**PROBLEM DETAILS**
If a line in the material below has the string "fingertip", copy it out.

◇ ◇ ◇ ◇ ◇ ◇ ◇

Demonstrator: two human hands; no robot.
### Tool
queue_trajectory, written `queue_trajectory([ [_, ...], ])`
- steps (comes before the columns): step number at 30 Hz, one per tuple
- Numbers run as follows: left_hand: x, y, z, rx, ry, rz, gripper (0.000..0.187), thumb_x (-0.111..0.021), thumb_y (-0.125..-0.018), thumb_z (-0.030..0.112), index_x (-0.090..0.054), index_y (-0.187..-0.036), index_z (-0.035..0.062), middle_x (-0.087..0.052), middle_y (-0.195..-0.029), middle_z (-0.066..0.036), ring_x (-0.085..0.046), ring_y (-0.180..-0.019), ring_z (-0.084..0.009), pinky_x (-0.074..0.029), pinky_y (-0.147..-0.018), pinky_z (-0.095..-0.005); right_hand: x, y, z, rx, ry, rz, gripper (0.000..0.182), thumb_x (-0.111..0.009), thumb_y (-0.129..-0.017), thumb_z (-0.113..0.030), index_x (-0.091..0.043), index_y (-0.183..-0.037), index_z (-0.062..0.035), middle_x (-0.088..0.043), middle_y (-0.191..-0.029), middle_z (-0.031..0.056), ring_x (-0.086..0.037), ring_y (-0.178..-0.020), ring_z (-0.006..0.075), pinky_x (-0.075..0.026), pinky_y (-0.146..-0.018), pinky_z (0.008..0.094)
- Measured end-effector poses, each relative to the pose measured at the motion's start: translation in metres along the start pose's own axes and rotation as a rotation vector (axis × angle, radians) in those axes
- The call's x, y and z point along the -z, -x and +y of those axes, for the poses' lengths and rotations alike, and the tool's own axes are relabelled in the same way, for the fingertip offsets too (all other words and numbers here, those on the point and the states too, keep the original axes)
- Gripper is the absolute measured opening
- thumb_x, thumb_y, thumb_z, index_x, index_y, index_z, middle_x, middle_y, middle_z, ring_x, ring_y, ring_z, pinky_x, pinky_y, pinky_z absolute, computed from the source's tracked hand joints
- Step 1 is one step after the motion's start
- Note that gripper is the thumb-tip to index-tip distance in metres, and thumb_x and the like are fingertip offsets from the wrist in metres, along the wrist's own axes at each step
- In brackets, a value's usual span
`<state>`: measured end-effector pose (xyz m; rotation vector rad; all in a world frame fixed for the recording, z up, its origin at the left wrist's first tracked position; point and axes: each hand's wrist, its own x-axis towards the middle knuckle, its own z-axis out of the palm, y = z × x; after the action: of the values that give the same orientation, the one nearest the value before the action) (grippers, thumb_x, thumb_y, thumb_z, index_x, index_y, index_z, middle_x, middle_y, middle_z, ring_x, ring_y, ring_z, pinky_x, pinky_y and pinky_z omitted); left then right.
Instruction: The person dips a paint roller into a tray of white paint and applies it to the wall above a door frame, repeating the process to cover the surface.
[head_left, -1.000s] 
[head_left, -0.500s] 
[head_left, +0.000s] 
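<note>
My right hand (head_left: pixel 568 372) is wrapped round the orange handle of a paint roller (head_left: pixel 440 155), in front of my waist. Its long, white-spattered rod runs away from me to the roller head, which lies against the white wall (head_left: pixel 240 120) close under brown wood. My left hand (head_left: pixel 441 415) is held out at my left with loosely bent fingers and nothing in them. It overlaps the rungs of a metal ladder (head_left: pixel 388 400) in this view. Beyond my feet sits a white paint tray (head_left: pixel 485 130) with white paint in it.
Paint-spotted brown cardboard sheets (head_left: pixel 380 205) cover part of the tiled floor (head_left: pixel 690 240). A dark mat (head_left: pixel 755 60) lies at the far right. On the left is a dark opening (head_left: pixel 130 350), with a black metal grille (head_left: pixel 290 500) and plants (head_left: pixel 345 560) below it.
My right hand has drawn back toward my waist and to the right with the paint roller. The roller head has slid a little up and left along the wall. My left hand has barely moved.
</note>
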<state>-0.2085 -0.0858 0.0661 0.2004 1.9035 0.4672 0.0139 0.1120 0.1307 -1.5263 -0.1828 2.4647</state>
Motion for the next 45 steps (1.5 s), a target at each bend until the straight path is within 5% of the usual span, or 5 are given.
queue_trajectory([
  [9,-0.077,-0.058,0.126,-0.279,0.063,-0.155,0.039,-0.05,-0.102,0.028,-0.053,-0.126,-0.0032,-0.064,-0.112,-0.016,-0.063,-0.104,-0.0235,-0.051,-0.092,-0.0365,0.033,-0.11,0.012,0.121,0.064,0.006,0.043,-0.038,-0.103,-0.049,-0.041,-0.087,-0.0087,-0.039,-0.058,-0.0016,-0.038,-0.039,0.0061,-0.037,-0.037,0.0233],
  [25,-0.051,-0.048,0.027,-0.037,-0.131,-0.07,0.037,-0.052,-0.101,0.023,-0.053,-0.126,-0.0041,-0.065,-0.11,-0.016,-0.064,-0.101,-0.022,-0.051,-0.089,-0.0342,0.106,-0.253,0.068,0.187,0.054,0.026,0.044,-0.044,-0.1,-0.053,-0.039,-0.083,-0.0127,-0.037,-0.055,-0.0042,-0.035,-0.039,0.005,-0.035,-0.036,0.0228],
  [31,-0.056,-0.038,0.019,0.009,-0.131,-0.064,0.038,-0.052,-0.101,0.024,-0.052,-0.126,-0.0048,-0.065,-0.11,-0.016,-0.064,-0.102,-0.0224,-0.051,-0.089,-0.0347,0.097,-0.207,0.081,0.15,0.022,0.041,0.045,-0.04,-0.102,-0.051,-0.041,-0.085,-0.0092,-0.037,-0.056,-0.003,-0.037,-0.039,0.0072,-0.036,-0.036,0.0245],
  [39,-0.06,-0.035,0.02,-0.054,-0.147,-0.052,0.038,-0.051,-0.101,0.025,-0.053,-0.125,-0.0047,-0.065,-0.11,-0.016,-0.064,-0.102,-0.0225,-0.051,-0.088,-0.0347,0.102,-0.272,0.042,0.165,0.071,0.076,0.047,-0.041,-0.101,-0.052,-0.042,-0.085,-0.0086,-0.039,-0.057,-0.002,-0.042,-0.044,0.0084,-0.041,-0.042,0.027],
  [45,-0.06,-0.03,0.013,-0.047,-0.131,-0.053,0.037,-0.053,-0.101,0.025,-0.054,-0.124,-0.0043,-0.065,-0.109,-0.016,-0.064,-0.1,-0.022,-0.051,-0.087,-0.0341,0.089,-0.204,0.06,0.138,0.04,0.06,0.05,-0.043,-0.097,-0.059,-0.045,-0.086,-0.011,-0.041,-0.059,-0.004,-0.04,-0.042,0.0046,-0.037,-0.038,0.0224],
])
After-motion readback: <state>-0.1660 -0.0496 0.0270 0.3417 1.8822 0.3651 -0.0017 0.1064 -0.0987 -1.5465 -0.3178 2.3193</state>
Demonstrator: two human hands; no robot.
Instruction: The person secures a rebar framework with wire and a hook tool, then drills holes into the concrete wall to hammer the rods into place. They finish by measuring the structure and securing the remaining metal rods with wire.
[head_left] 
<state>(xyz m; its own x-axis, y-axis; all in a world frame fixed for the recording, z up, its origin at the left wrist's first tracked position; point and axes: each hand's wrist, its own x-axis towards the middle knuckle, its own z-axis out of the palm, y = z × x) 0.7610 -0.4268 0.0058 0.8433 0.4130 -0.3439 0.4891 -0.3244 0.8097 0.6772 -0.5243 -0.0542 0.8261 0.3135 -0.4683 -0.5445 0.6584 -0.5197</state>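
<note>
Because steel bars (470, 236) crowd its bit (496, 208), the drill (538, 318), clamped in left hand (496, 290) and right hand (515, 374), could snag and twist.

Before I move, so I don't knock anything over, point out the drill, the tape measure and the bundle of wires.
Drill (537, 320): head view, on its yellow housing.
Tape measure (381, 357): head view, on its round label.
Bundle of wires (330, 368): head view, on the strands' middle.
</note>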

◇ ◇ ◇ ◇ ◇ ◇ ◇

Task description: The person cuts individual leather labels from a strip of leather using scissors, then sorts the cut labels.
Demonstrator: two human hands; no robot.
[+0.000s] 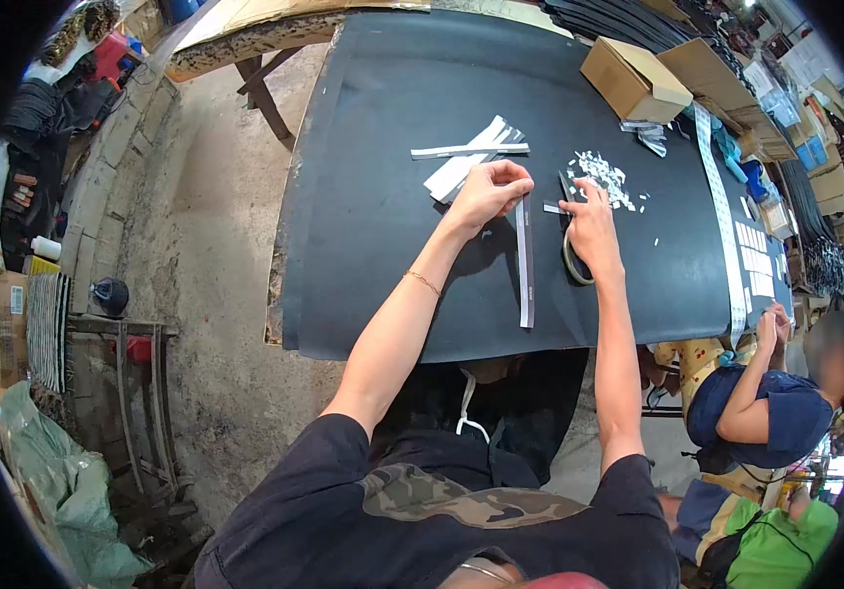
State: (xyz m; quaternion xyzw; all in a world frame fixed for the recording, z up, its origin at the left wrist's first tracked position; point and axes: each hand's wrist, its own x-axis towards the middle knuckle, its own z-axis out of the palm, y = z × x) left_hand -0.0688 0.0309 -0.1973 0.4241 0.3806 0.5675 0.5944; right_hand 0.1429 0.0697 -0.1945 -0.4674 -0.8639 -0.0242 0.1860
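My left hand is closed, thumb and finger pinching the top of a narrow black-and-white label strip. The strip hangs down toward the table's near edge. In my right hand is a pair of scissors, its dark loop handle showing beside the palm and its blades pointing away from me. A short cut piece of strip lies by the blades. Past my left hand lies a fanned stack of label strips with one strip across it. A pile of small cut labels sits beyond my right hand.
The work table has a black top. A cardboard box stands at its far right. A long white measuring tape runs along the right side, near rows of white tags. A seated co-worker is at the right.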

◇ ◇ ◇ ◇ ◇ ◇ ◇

**PROBLEM SOLUTION**
- The call's x, y and z point along the -z, -x and +y of those axes, for the poses' lengths and rotations alike, and the tool's own axes are relabelled in the same way, for the fingertip offsets too (all other words and numbers here, those on the point and the states too, keep the original axes)
- Note that gripper is the thumb-tip to index-tip distance in metres, and thumb_x and the like are fingertip offsets from the wrist in metres, along the wrist's own axes at each step

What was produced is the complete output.